(c7p50) A 275-g block is dropped onto a vertical spring with spring constant k =

Question

(c7p50) A 275-g block is dropped onto a vertical spring with spring constant k =110.0 N/m. The block becomes attached to the spring, and the spring compresses 38.2 cm before momentarily stopping.

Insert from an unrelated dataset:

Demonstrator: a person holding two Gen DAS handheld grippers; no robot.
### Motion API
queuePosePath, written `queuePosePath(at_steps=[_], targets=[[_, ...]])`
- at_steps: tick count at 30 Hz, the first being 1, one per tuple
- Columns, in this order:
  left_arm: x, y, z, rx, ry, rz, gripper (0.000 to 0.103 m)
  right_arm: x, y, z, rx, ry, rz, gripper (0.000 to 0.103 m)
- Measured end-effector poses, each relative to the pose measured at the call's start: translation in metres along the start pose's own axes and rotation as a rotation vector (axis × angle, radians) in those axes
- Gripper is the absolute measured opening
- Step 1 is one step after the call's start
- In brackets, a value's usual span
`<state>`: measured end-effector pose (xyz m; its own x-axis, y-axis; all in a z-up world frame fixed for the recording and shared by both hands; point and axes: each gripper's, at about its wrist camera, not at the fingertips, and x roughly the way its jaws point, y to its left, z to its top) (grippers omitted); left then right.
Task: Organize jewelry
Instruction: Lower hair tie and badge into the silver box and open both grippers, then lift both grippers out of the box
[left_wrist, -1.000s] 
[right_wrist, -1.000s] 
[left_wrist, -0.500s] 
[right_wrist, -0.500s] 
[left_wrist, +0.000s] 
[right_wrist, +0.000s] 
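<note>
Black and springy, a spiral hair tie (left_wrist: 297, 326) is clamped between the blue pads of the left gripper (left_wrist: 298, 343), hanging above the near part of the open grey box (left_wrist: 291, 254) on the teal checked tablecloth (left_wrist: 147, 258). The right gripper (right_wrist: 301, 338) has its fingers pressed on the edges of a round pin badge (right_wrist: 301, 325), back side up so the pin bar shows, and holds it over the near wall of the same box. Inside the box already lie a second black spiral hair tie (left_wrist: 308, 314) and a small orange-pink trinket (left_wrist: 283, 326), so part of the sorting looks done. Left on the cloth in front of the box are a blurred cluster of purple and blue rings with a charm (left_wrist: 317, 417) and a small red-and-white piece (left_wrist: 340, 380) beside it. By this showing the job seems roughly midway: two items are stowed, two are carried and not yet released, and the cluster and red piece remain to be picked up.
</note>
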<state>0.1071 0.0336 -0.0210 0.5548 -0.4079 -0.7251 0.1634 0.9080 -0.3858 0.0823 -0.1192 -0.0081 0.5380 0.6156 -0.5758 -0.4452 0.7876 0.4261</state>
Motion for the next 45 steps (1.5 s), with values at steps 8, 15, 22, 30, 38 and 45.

While the spring is being compressed, a)what work is done on the block by its weight?b)While the spring is being compressed, what work is done on the block by the spring force?c)What is the speed of the block just before it hits the spring? (Assume that friction is negligible.)d)If the speed at impact is doubled, what is the maximum compression of the spring?

Explanation / Answer

Spring constant = k = 110.0 N/cm = 110000 N/m

Mass = m=275 g =0.275 kg

The compression of spring = x =38.2 cm

Work done on the block by the gravitational force =mgh =0.275*9.8*38.2

a) work done on the block by gravitational force = 102.949 J

b) Work done on the block by the spring force while the spring is being compressed=(1/2)kx^2 = 0.5*110000*0.382*0.382 = 8025.82 J

speed of the block just before it hits the spring=v =[ sq rt2*KE/m]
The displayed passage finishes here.